All the Little Live Things, Wallace Stegner - Required reading in my contemporary literature class at UH. It takes place in the 60s in a California enclave where new neighbors -- an idealistic young woman and her husband and a hippie teenager and his merry band challenge the status quo views of an older resident. The work is probably the most accurate portrayal of the generation clashes of the 60s I've ever read. As a 22 year old, it struck a chord.

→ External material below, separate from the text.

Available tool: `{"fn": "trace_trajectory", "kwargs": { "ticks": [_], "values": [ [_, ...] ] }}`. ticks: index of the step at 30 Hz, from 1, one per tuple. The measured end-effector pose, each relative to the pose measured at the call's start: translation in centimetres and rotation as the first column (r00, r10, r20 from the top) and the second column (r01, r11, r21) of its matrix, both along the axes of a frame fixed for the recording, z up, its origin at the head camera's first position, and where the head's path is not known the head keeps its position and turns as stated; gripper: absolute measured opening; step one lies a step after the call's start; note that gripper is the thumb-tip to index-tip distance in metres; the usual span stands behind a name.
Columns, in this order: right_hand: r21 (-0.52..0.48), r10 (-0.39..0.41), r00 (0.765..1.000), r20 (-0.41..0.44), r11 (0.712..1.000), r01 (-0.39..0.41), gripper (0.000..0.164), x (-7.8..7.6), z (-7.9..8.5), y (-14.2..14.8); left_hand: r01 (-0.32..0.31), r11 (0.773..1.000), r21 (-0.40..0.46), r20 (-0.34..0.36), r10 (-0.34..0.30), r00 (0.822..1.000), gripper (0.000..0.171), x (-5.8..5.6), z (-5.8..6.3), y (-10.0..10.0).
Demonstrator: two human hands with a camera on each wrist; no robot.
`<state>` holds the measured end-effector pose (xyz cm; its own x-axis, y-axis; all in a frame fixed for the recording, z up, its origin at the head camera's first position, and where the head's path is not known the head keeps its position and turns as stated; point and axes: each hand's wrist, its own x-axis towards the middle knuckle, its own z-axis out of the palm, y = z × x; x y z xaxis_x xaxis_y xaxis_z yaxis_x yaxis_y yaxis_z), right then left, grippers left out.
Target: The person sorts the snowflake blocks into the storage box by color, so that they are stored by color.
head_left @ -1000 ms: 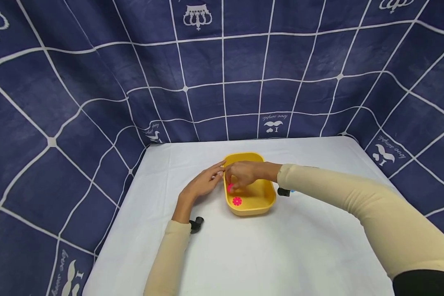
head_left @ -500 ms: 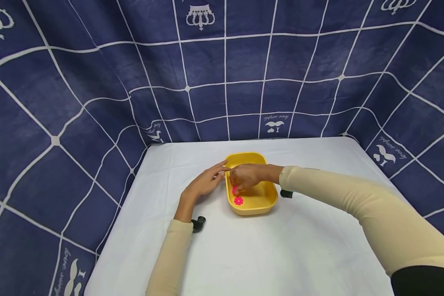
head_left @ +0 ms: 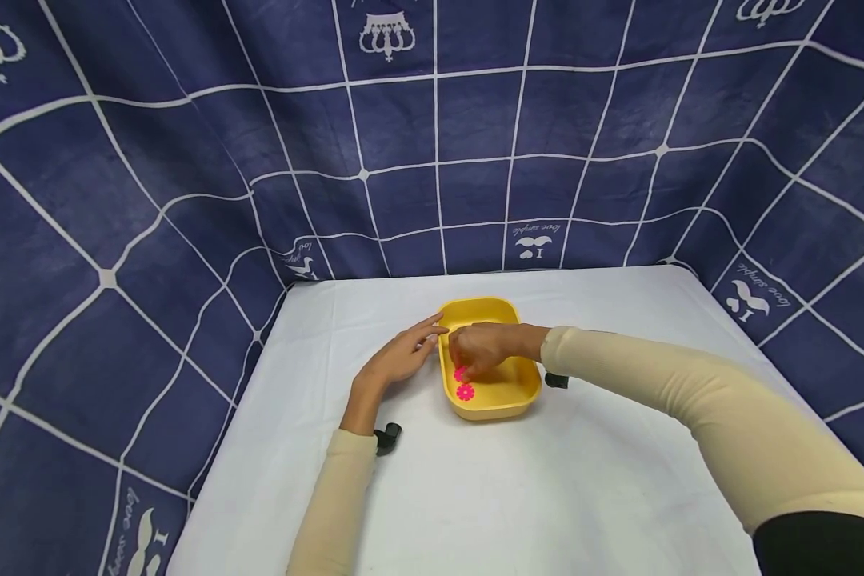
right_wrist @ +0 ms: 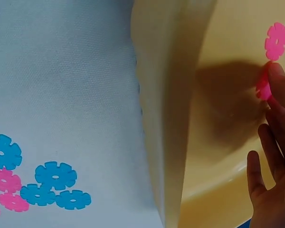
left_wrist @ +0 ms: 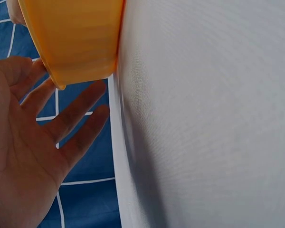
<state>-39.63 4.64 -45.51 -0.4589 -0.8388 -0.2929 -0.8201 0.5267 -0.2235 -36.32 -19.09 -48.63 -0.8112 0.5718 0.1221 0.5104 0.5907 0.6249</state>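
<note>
A yellow plastic tub [head_left: 500,392] stands on the white-covered table. Inside it, my right hand [head_left: 484,346] reaches down and pinches a pink flower-shaped disc [right_wrist: 263,88] between thumb and fingers. A second pink flower-shaped disc [head_left: 465,392] lies on the tub floor beside the pinched one; in the right wrist view the two nearly touch. At the tub's left rim, my left hand [head_left: 398,354] has its fingers stretched out, the fingertips at the rim. From the left wrist view, those fingers [left_wrist: 78,114] are spread apart around the tub's end, holding nothing.
Several blue notched discs [right_wrist: 56,175] and pink ones [right_wrist: 13,201] lie on the table outside the tub, mostly hidden by my right arm in the head view. Blue checked curtains [head_left: 475,192] hang behind and beside the table.
My right hand has shifted slightly rightward and nearer inside the tub, bringing the pinched pink disc closer to the lying one. The left hand stays at the rim.
</note>
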Motion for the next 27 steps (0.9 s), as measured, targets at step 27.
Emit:
{"fn": "trace_trajectory", "kwargs": {
  "ticks": [27],
  "values": [
    [0.003, -0.121, 0.987, 0.102, 0.993, 0.121, 0.031, 0.8, 2.3, 0.6, -0.005, 1.0, 0.007, 0.023, 0.005, 1.0, 0.043, -0.2, -0.1, 0.1]
  ]
}}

Lipstick Traces: A Secret History of the Twentieth Century, Greil Marcus - I borrowed a copy of this from Mike Switzer in 1995. It's not a quick read, and it was a six month effort to finish it, but it was time well spent. It begins with the Sex Pistols and traces the history of the art of anarchy and chaos. Shortly after reading it, I learned of Guy Debord's suicide in the French newpaper, Le Monde. I was taking a course in modern French culture at the time and decided to use the article for an in class presentation, which was to be a big part of the final grade. I worked unusually hard on the assignment; indeed I remember wearing my very best poet blouse and going over my index cards in the car before class.

The Encyclopedia of Bad Taste, Jane and Michael Stein - Long before Road Food, the Sterns put together an incredibly entertaining lowbrow pop culture work containing entries on the likes of Hawaiian shirts, motor homes and camper/trailers, meat snack foods, professional wrestling, and Tammy Faye Bakker. My first post college job was at Borders, and one of the only perks of my minimum wage existence was the generous discount on merchandise. I smoked a lot of weed in those days, ate a lot of tabouli and lentils (being poor), and spent lots of time in the john laughing as I read this book.

The Treasure of the Sierra Madre, B. Traven - All about greed. While this tale does not warm the heart by any stretch, it came to me along with some wonderful lemon tea in a care package from Ramon when I'd just moved to New York. I was lonely and poor, living in a dingy room in the boring Upper East Side and care packages from dear friends seriously kept me going. And the greed motif of the book was appropriate - I worked for an investment bank.

The Indian Clerk, David Leavitt - I love a hefty historical fiction when its well researched and well written. The characters in this novel are real -- G.H. Hardy, British mathematican and Ramanujan, Indian protege -- and the story is about the relationship of these men in the onset of World War I. It's touching without being sappy and it's laugh out loud funny in parts. I bought this book for airplane reading when I went to Singapore for work back in October. It was a wonderful way to relax after some very punishing work days and it has lingered in my thoughts. This one I'll definitely return to.